→ EXERCISE INSTRUCTIONS:
Word for word, retype the records below.

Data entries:
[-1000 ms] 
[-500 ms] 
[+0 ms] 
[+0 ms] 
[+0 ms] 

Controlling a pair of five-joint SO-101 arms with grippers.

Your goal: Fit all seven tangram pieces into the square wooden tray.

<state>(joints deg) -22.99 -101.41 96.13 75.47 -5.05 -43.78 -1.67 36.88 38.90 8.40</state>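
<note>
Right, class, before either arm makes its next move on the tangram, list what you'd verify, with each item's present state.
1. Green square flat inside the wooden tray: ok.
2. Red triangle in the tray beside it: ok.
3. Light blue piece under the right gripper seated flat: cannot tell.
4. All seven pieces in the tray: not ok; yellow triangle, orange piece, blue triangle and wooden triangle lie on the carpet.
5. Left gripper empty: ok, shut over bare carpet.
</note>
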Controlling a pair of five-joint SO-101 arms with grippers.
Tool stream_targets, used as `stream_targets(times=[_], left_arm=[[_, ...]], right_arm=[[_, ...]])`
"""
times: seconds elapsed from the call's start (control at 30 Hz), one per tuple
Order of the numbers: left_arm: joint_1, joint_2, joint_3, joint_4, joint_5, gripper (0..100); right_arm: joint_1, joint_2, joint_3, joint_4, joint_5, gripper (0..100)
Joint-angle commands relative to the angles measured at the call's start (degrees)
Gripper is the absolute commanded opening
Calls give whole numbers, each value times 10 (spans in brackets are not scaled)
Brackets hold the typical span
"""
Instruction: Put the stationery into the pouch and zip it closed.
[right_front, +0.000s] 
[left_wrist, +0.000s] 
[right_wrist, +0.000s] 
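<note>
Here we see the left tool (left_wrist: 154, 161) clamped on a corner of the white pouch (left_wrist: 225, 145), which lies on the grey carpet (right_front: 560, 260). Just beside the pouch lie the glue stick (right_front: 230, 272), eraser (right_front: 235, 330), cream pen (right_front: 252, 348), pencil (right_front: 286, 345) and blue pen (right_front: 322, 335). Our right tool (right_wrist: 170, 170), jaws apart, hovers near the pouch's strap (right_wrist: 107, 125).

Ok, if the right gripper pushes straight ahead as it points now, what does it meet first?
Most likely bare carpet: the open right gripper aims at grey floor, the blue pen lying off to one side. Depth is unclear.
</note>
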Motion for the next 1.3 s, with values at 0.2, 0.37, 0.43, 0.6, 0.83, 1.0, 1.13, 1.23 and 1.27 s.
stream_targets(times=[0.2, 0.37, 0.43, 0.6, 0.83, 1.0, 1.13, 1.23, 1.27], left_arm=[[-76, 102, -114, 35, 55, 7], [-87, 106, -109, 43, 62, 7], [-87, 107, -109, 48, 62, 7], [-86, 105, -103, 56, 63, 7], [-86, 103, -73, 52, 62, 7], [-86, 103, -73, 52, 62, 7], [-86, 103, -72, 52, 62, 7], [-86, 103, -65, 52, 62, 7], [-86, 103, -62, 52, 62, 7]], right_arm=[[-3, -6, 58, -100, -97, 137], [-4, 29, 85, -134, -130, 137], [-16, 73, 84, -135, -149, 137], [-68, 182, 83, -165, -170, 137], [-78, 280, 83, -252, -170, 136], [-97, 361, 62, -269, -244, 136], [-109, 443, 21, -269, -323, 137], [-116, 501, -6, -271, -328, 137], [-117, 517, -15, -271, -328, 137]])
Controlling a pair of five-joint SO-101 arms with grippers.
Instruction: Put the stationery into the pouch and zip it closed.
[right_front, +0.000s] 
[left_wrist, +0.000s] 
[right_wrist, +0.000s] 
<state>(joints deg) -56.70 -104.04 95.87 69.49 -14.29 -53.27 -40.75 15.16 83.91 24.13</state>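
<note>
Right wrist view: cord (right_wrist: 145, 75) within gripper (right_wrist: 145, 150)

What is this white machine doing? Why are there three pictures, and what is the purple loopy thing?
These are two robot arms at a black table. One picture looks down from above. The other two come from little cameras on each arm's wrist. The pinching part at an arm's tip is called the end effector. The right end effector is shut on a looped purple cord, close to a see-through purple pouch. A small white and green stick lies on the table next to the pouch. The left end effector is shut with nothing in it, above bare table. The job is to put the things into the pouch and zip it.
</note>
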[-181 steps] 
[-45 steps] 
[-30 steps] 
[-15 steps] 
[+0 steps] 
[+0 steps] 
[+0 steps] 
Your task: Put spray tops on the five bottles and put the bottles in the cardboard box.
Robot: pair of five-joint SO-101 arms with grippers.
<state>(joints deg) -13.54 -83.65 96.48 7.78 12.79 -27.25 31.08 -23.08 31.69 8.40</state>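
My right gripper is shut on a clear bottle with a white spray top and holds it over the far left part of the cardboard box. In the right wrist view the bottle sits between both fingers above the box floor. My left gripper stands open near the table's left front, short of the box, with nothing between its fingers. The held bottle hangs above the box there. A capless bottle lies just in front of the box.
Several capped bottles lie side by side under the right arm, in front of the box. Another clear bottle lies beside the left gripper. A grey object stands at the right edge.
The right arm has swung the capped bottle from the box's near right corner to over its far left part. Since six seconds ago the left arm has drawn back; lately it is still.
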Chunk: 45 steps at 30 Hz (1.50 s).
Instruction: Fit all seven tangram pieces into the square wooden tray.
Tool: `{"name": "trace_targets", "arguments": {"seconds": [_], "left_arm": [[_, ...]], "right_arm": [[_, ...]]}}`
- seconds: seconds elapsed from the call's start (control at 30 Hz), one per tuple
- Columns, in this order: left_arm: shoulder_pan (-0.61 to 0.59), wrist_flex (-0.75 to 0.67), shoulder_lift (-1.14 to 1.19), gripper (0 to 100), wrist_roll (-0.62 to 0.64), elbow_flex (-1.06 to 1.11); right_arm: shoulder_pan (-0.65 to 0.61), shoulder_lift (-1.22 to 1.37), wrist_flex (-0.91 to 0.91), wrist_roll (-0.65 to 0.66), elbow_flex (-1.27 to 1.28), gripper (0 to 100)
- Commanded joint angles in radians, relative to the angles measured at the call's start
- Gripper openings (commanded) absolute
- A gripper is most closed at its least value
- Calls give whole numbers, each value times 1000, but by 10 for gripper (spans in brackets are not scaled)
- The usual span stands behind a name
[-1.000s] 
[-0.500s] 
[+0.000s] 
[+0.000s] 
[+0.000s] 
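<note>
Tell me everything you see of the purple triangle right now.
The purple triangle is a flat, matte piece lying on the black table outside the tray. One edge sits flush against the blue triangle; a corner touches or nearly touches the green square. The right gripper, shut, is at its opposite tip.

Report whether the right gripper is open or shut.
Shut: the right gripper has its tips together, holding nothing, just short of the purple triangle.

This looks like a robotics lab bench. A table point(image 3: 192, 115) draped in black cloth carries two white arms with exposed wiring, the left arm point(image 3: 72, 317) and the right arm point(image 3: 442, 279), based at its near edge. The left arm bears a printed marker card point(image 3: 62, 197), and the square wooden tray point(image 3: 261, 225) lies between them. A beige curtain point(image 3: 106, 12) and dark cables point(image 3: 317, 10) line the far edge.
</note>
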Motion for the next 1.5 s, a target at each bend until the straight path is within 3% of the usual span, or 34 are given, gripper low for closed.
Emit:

→ RESULT:
[-1000 ms] 
[-500 ms] 
[+0 ms] 
[+0 ms] 
[+0 ms] 

Controlling a pair of five-joint SO-101 arms with grippers.

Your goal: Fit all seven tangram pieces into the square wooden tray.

<state>(joints deg) -22.99 -101.41 96.13 75.47 -5.05 -43.78 -1.67 36.88 38.90 8.40</state>
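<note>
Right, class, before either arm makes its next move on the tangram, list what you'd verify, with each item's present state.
1. Green square flat inside the wooden tray: ok.
2. Red triangle in the tray beside it: ok.
3. Light blue piece under the right gripper seated flat: cannot tell.
4. All seven pieces in the tray: not ok; yellow triangle, orange piece, blue triangle and wooden triangle lie on the carpet.
5. Left gripper empty: ok, shut over bare carpet.
</note>
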Controlling a pair of five-joint SO-101 arms with grippers.
Tool stream_targets, used as `stream_targets(times=[_], left_arm=[[_, ...]], right_arm=[[_, ...]])`
"""
times: seconds elapsed from the call's start (control at 30 Hz), one per tuple
Order of the numbers: left_arm: joint_1, joint_2, joint_3, joint_4, joint_5, gripper (0..100); right_arm: joint_1, joint_2, joint_3, joint_4, joint_5, gripper (0..100)
Joint-angle commands relative to the angles measured at the call's start (degrees)
Gripper is the absolute commanded opening
Calls give whole numbers, each value times 10 (spans in brackets are not scaled)
Brackets hold the typical span
"""
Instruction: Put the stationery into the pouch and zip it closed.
[right_front, +0.000s] 
[left_wrist, +0.000s] 
[right_wrist, +0.000s] 
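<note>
Here we see the left tool (left_wrist: 154, 161) clamped on a corner of the white pouch (left_wrist: 225, 145), which lies on the grey carpet (right_front: 560, 260). Just beside the pouch lie the glue stick (right_front: 230, 272), eraser (right_front: 235, 330), cream pen (right_front: 252, 348), pencil (right_front: 286, 345) and blue pen (right_front: 322, 335). Our right tool (right_wrist: 170, 170), jaws apart, hovers near the pouch's strap (right_wrist: 107, 125).

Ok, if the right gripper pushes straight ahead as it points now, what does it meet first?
Most likely bare carpet: the open right gripper aims at grey floor, the blue pen lying off to one side. Depth is unclear.
</note>
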Motion for the next 1.3 s, with values at 0.2, 0.37, 0.43, 0.6, 0.83, 1.0, 1.13, 1.23 and 1.27 s.
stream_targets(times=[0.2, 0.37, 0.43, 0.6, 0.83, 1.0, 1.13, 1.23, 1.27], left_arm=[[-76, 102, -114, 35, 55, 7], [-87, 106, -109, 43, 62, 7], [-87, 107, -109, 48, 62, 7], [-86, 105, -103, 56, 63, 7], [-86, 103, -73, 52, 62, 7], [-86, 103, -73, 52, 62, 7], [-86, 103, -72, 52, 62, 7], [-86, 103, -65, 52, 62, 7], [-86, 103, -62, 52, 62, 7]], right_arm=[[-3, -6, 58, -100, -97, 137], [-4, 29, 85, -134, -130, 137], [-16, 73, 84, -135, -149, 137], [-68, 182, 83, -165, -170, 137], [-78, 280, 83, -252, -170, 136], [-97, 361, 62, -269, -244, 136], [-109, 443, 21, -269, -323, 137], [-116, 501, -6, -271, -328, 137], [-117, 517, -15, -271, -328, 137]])
Controlling a pair of five-joint SO-101 arms with grippers.
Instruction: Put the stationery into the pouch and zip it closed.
[right_front, +0.000s] 
[left_wrist, +0.000s] 
[right_wrist, +0.000s] 
<state>(joints deg) -56.70 -104.04 95.87 69.49 -14.29 -53.27 -40.75 15.16 83.91 24.13</state>
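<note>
Right wrist view: cord (right_wrist: 145, 75) within gripper (right_wrist: 145, 150)

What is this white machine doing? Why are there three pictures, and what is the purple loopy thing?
These are two robot arms at a black table. One picture looks down from above. The other two come from little cameras on each arm's wrist. The pinching part at an arm's tip is called the end effector. The right end effector is shut on a looped purple cord, close to a see-through purple pouch. A small white and green stick lies on the table next to the pouch. The left end effector is shut with nothing in it, above bare table. The job is to put the things into the pouch and zip it.
</note>
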[-181 steps] 
[-45 steps] 
[-30 steps] 
[-15 steps] 
[+0 steps] 
[+0 steps] 
[+0 steps] 
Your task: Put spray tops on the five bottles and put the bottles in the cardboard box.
Robot: pair of five-joint SO-101 arms with grippers.
<state>(joints deg) -13.54 -83.65 96.48 7.78 12.79 -27.25 31.08 -23.08 31.69 8.40</state>
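My right gripper is shut on a clear bottle with a white spray top and holds it over the far left part of the cardboard box. In the right wrist view the bottle sits between both fingers above the box floor. My left gripper stands open near the table's left front, short of the box, with nothing between its fingers. The held bottle hangs above the box there. A capless bottle lies just in front of the box.
Several capped bottles lie side by side under the right arm, in front of the box. Another clear bottle lies beside the left gripper. A grey object stands at the right edge.
The right arm has swung the capped bottle from the box's near right corner to over its far left part. Since six seconds ago the left arm has drawn back; lately it is still.
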Chunk: 45 steps at 30 Hz (1.50 s).
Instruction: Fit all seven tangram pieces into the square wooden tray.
Tool: `{"name": "trace_targets", "arguments": {"seconds": [_], "left_arm": [[_, ...]], "right_arm": [[_, ...]]}}`
- seconds: seconds elapsed from the call's start (control at 30 Hz), one per tuple
- Columns, in this order: left_arm: shoulder_pan (-0.61 to 0.59), wrist_flex (-0.75 to 0.67), shoulder_lift (-1.14 to 1.19), gripper (0 to 100), wrist_roll (-0.62 to 0.64), elbow_flex (-1.06 to 1.11); right_arm: shoulder_pan (-0.65 to 0.61), shoulder_lift (-1.22 to 1.37), wrist_flex (-0.91 to 0.91), wrist_roll (-0.65 to 0.66), elbow_flex (-1.27 to 1.28), gripper (0 to 100)
- Commanded joint angles in radians, relative to the angles measured at the call's start
- Gripper openings (commanded) absolute
- A gripper is most closed at its least value
- Calls give whole numbers, each value times 1000, but by 10 for gripper (spans in brackets are not scaled)
- The usual span stands behind a name
[-1.000s] 
[-0.500s] 
[+0.000s] 
[+0.000s] 
[+0.000s] 
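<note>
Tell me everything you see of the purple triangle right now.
The purple triangle is a flat, matte piece lying on the black table outside the tray. One edge sits flush against the blue triangle; a corner touches or nearly touches the green square. The right gripper, shut, is at its opposite tip.

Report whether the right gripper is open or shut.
Shut: the right gripper has its tips together, holding nothing, just short of the purple triangle.

This looks like a robotics lab bench. A table point(image 3: 192, 115) draped in black cloth carries two white arms with exposed wiring, the left arm point(image 3: 72, 317) and the right arm point(image 3: 442, 279), based at its near edge. The left arm bears a printed marker card point(image 3: 62, 197), and the square wooden tray point(image 3: 261, 225) lies between them. A beige curtain point(image 3: 106, 12) and dark cables point(image 3: 317, 10) line the far edge.
</note>
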Motion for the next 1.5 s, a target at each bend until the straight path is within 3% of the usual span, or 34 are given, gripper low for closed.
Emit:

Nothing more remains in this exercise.